Pavese in “Dialoghi con Leucò” riscrive il mito di Orfeo ed Euridice. Orfeo decide consciamente di lasciare negli inferi una Euridice che, se fosse tornata indietro con lui, non sarebbe comunque stata la stessa di prima. Tu come lo riscriveresti?

«Probabilmente non avrei avuto il coraggio e la lucidità dell’Orfeo pavesiano e avrei condotto Euridice fino alla luce terrestre senza voltarmi, nell’illusione di far rinascere la giovinezza. Ma poi avrei capito che voltarsi era la scelta più giusta e che Pavese aveva ragione».

Credi nel ritorno? C’è un “dopo”, dopo la fine?

«Credo nel ritorno, indubbiamente, come il luogo più profondo della conoscenza. Che ci sia un “dopo” oltre la fine è l’eterna domanda dell’uomo e il suo implacabile tormento».

C’è qualcosa o qualcuno che ti manca in maniera ricorrente nel tuo quotidiano?

«“Oh padre, che a parlare mai ti ascoltavo, / che nostalgia di te porta la vita!” scrive uno dei poeti che più amo, Franco Loi. Ecco, succede anche a me di rimpiangere le parole mancate o di invocare la persona che non abbiamo ascoltato».

Ne “L’amour fou”, Breton racconta le coincidenze “magiche” che ruotano attorno all’incontro in un bar con Jacqueline Lamba. D’altra parte la società di oggi ci vede dediti a incontri che iniziano online. Pensi si possa dare lo stesso valore a un incontro generato dalla casualità della strada, rispetto a uno avvenuto dietro lo schermo?

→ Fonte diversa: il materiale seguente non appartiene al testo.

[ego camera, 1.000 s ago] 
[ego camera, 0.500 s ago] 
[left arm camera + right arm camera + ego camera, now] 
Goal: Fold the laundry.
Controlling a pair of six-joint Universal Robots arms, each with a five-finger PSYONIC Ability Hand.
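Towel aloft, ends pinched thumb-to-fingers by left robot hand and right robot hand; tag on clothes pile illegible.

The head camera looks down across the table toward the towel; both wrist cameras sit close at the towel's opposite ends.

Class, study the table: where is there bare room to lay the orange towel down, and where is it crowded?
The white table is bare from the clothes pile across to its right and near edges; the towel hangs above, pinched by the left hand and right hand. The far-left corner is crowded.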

«La magia dell’incontro – se è davvero un incontro essenziale – prescinde interamente dal modo e dal luogo in cui avviene. Può essere un arido ufficio commerciale, come succede alla povera ragazza Carla, o un cinema di periferia, come succede nelle canzoni. E dunque può essere lo schermo di un computer o il più sciocco tramite social, non importa. Appena è sfiorato dall’amore, diventa un luogo sacro, un vetro incantato, uno schermo benedetto».

Credo la poesia richieda dialogo costante con se stessi, e silenzio intorno. Eppure sembrano essere tempi in cui si fa il possibile per immergersi nel rumore, per restare sempre in movimento. Avverto il terrore di annoiarsi…

«La poesia è fatta apposta per spegnere il brusio che ci assedia e i rumori di fondo. Contro le chiacchiere e la noia rimane la medicina più preziosa».